Action item: Using the listing below, output only the lines from the one that contains "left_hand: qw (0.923" through the one that contains "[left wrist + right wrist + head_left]", inclusive, exactly as given and without images.

--- Source data Enclosed Below ---

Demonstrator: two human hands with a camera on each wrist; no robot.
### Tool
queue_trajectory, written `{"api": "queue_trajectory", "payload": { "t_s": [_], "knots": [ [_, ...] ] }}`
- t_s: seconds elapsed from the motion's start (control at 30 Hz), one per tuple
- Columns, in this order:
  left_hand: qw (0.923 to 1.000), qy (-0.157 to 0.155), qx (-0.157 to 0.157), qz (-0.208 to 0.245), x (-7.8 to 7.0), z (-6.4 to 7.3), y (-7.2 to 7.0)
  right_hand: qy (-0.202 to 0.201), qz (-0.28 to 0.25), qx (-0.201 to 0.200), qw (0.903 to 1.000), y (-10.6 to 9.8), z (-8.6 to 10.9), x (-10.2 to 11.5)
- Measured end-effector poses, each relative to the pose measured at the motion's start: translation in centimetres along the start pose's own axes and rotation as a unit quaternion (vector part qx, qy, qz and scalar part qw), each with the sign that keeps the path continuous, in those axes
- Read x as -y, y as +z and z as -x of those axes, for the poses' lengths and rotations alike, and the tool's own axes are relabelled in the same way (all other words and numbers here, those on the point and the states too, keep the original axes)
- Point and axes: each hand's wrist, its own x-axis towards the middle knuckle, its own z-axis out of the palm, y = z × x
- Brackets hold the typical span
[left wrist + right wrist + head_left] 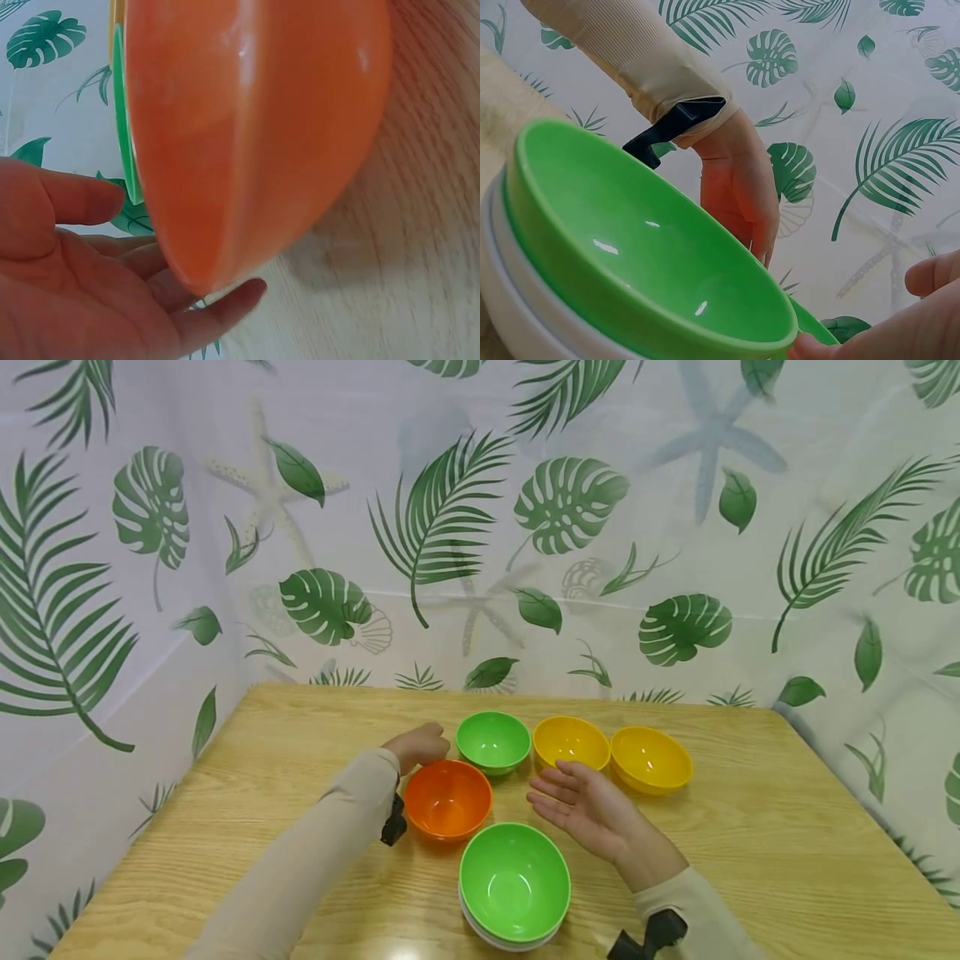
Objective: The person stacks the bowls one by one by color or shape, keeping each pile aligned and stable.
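An orange bowl (pixel 447 802) stands on the table just in front of my left hand (pixel 420 747). In the left wrist view the thumb (pixel 82 199) is apart from the orange bowl, while the other fingers extend around behind its rim. A green bowl (pixel 492 743) is right of that hand. My right hand (pixel 592 810) is held with straight fingers and a bare palm, in front of a yellow bowl (pixel 570 739). Nearest to me, another green bowl (pixel 514 882) sits nested on white bowls (pixel 517 277), to the left of the right forearm.
A second yellow bowl (pixel 651 762) ends the back row on the right. The wooden table (pixel 787 835) backs onto a leaf-printed curtain (pixel 465 527). Both forearms have black wrist straps (pixel 393 822).
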Motion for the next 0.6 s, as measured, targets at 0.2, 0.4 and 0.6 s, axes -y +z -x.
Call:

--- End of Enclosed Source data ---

Task response:
  left_hand: qw (0.923 to 1.000), qy (-0.157 to 0.155), qx (-0.157 to 0.157), qz (-0.208 to 0.245), x (-7.8 to 7.0), z (-6.4 to 7.3), y (-7.2 to 7.0)
  right_hand: qy (-0.202 to 0.201), qz (-0.28 to 0.25), qx (-0.201 to 0.200), qw (0.903 to 1.000), y (-10.6 to 9.8), z (-8.6 to 10.9), x (-10.2 to 11.5)
- Measured end-effector poses, each relative to the pose measured at the motion's start: translation in centimetres along the start pose's own axes and rotation as a unit quaternion (vector part qx, qy, qz and scalar part qw), each with the sign that keeps the path continuous, in those axes
- Read x as -y, y as +z and z as -x of those axes, for the poses' lengths and rotations alike, and the tool's own axes are relabelled in the same way (all other words and numbers here, those on the point and the states too, keep the original axes)
- Point and axes: each hand's wrist, its own x-axis towards the middle knuckle, its own z-axis out of the palm, y = z × x
- Brackets hold the typical span
[left wrist + right wrist + head_left] 

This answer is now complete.